If you guys want to see something amazing check this out! http://www.worldsweeper.com/Industry/VictoryOpenHouse10.06.html It's a new parking lot sweeper from Victory Sweepers, Inc.


----------



## ConCon

Let me know what you guys think about it!


----------



## jdshamong

Nice looking truck


----------



## DBL

if i was in the sweeping business id take one....will it pick up snow


----------



## ThisIsMe

ConCon said:


> If you guys want to see something amazing check this out! http://www.worldsweeper.com/Industry/VictoryOpenHouse10.06.html It's a new parking lot sweeper from Victory Sweepers, Inc.


Anyone else have a seizure while looking at that page?


----------



## DBL

ThisIsMe said:


> Anyone else have a seizure while looking at that page?

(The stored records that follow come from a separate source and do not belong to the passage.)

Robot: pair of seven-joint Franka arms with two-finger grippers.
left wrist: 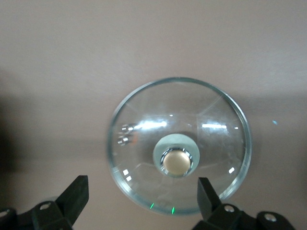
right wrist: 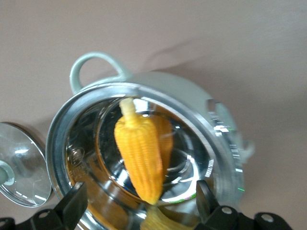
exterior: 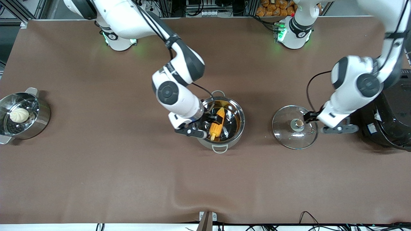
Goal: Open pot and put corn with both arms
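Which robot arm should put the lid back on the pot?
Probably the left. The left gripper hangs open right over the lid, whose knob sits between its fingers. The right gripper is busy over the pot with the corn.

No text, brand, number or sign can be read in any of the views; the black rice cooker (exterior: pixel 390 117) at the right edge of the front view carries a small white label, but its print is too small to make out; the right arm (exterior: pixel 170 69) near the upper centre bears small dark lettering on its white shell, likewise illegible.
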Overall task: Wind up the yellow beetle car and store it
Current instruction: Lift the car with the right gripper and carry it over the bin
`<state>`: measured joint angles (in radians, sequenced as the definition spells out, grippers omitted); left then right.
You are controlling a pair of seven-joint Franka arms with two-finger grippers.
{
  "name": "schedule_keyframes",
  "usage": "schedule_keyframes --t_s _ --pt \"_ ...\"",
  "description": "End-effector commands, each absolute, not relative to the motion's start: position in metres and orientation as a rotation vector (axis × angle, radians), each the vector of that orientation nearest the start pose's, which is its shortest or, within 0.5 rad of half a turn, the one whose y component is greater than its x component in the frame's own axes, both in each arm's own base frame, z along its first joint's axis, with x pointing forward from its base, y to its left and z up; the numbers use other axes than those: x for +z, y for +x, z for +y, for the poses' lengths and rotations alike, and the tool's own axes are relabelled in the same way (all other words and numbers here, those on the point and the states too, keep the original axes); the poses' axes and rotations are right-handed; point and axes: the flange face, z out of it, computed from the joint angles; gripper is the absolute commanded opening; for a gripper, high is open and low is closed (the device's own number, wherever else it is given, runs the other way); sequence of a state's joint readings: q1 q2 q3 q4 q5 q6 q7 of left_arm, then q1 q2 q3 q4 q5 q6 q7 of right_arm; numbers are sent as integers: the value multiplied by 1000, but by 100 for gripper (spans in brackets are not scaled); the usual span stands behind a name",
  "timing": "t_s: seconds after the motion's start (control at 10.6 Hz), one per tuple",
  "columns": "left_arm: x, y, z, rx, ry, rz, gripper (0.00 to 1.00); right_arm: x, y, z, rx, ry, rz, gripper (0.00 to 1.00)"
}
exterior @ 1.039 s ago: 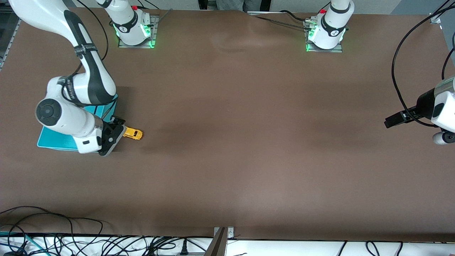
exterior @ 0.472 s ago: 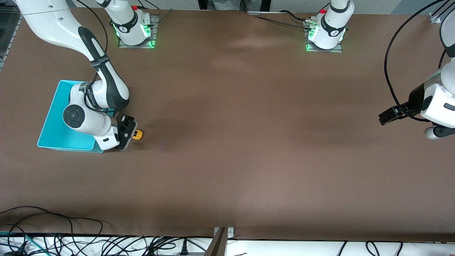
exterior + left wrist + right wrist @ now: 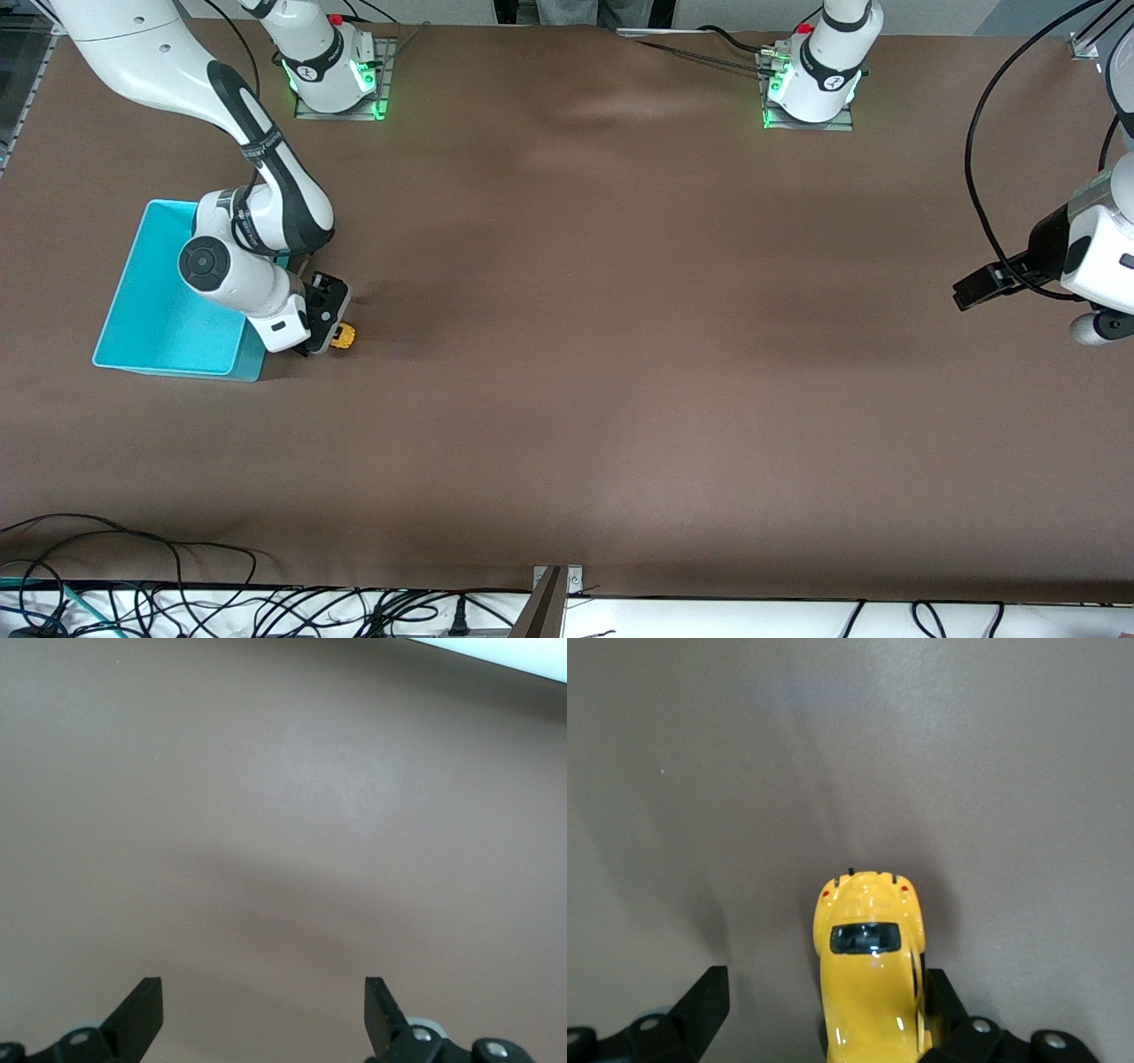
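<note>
The yellow beetle car point(image 3: 345, 336) stands on the brown table beside the turquoise bin point(image 3: 133, 266), toward the right arm's end. My right gripper point(image 3: 324, 331) is low over the car and open, and hides most of it in the front view. In the right wrist view the car point(image 3: 871, 992) sits between the fingers of my right gripper point(image 3: 827, 988), close against one finger point(image 3: 943, 1001), with a wide gap to the other. My left gripper point(image 3: 970, 295) waits at the left arm's end of the table, open and empty. In the left wrist view the left gripper point(image 3: 264, 992) has only bare table below it.
The bin's corner is right next to the right gripper, and the right arm's elbow point(image 3: 208, 263) hangs over the bin. Cables point(image 3: 133, 602) lie along the table edge nearest the front camera.
The right arm has swung off the bin toward the car, and its gripper now straddles the car, covering most of it. The left arm has shifted slightly.
</note>
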<state>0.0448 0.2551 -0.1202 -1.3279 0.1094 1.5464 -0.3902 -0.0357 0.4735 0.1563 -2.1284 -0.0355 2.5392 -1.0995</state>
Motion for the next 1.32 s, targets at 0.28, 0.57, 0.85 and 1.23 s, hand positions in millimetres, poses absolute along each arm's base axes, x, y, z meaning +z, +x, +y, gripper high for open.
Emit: schedule_keyframes --t_s 0.28,0.57,0.85,1.23 --pt "589 626 -24 43 -3026 -499 100 227 563 76 -5 -2458 -1876 0" --pt "589 626 -23 46 -3026 -502 100 275 553 83 75 -2407 -1928 0" --pt "589 626 -24 48 -3031 -502 100 331 538 77 175 -2275 -2049 0" --pt "588 626 -24 50 -3030 -504 100 367 526 -25 193 -2005 -2248 0"
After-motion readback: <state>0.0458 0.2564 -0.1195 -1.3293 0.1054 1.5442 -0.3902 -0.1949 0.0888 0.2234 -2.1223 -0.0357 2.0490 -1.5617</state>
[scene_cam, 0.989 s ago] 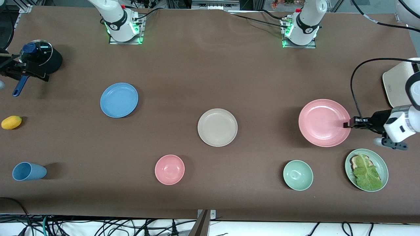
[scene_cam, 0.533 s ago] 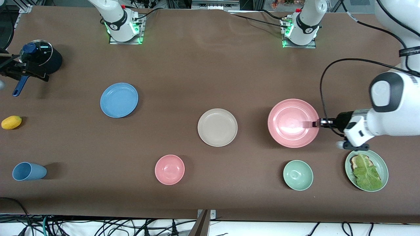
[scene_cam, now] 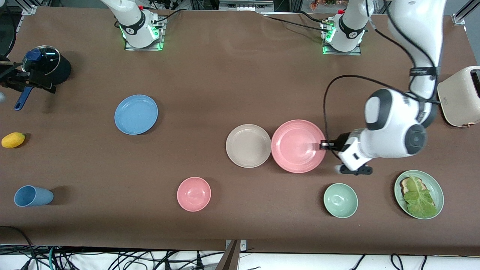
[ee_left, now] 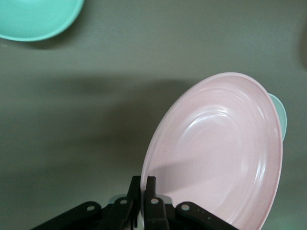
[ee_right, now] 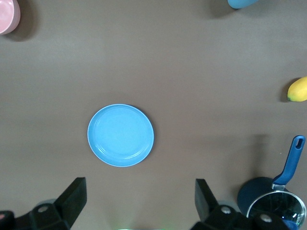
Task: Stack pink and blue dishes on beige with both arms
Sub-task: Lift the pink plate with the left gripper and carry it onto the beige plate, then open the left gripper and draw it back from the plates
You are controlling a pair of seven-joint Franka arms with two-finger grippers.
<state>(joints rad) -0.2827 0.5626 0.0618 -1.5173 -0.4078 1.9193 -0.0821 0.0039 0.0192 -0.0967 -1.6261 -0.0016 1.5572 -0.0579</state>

yeah you dont think that those pictures are gonna change like that


----------



## VictorySweeper

This sweeper will actually pick up snow, though it wouldn't make much sense to do that because it would fill up the hopper so fast you'd have to dump it several times every couple hours. What most people in the north do is they attach a snowplow to the front of these and plow snow when they are not sweeping. They do this in the winter and then sweep when it's not as "snowy" outside. This sweeper will pick up just about anything including bricks. It's nearly impossible to get the side doors open on it when it's running because of the vacuum inside the hopper. Hopefully we will have a demo video up soon of it. Have a great day!

Tim


----------



## 04superduty

VictorySweeper said:


> This sweeper will actually pick up snow, though it wouldn't make much sense to do that because it would fill up the hopper so fast you'd have to dump it several times every couple hours. What most people in the north do is they attach a snowplow to the front of these and plow snow when they are not sweeping. They do this in the winter and then sweep when it's not as "snowy" outside. This sweeper will pick up just about anything including bricks. It's nearly impossible to get the side doors open on it when it's running because of the vacuum inside the hopper. Hopefully we will have a demo video up soon of it. Have a great day!
> 
> Tim


thats a pretty good idea, putting a plow on the sweaper.


----------



## VictorySweeper

Yeah, it allows the guy running the sweeper to still work during the winter. It's not as big of a problem down here in Alabama, but I'm sure it would be in places like Colorado or Michigan. 

Tim


----------



## trebordollars

*How Much?*

How much does a sweeper unit like that cost?

T~


----------



## VictorySweeper

That one is our most expensive one and I think one that is fully loaded with 2 cameras, an LCD screen, engine shroud, and some other things it comes to somewhere in the $80's. Don't quote me on that because I'm not exactly for sure. We also sell a model that is a single engine that is going to be more like $65000 or so. And our little tow-behind model is $15,000. 

Tim


----------



## Superior L & L

VictorySweeper;326138 said:


> That one is our most expensive one and I think one that is fully loaded with 2 cameras, an LCD screen, engine shroud, and some other things it comes to somewhere in the $80's. Don't quote me on that because I'm not exactly for sure. We also sell a model that is a single engine that is going to be more like $65000 or so. And our little tow-behind model is $15,000.
> 
> Tim


$80,000 thats a lot less than i thought it would be for a sweeper. Does that include the truck?


----------



## VictorySweeper

Yes, that includes the truck, a 60 month, 5000 hour, 100,000 mile warranty. It includes everything that you see in the picture. The little tow behind model that we have is a pretty mean machine, it will pick up lug nuts which believe it or not, an air sweeper with no brush will not. I'd love to answer any questions or send anyone information about our products if you wish. I have both hardcopy and electronic formats. 

Tim


----------



## Snowshow

Tim,

I am currently running Tymco 210's and am very interested in a new unit for this year. Can you please send me a information packet and/or pricing list when on the Victory Sweepers. My email is [email protected],

Thanks

Jim


----------



## VictorySweeper

Jim,

I sent you an email containing the specification sheets and the features and benefits sheet. These can also be found on our website [B]www.victorysweepers.com[/B] for anyone else who is interested.

Thanks!

Tim


----------



## WrightSweep

*T500*

I work for a sweeper company in Raleigh, NC and we've been using the T500s for several months now. We were using one of the old Tow-Vacs, which this design was based on and I love the T500.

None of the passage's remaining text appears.